- **Work item**
Print the listing exactly.

- **Given information**
================================

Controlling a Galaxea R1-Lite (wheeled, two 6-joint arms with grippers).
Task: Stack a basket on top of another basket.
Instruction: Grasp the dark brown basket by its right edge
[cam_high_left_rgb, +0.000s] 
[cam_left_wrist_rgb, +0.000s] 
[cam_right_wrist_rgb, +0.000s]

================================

- **Exercise answer**
Controlling a Galaxea R1-Lite (wheeled, two 6-joint arms with grippers).
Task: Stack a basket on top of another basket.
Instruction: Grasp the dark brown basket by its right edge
[cam_high_left_rgb, +0.000s] 
[cam_left_wrist_rgb, +0.000s] 
[cam_right_wrist_rgb, +0.000s]

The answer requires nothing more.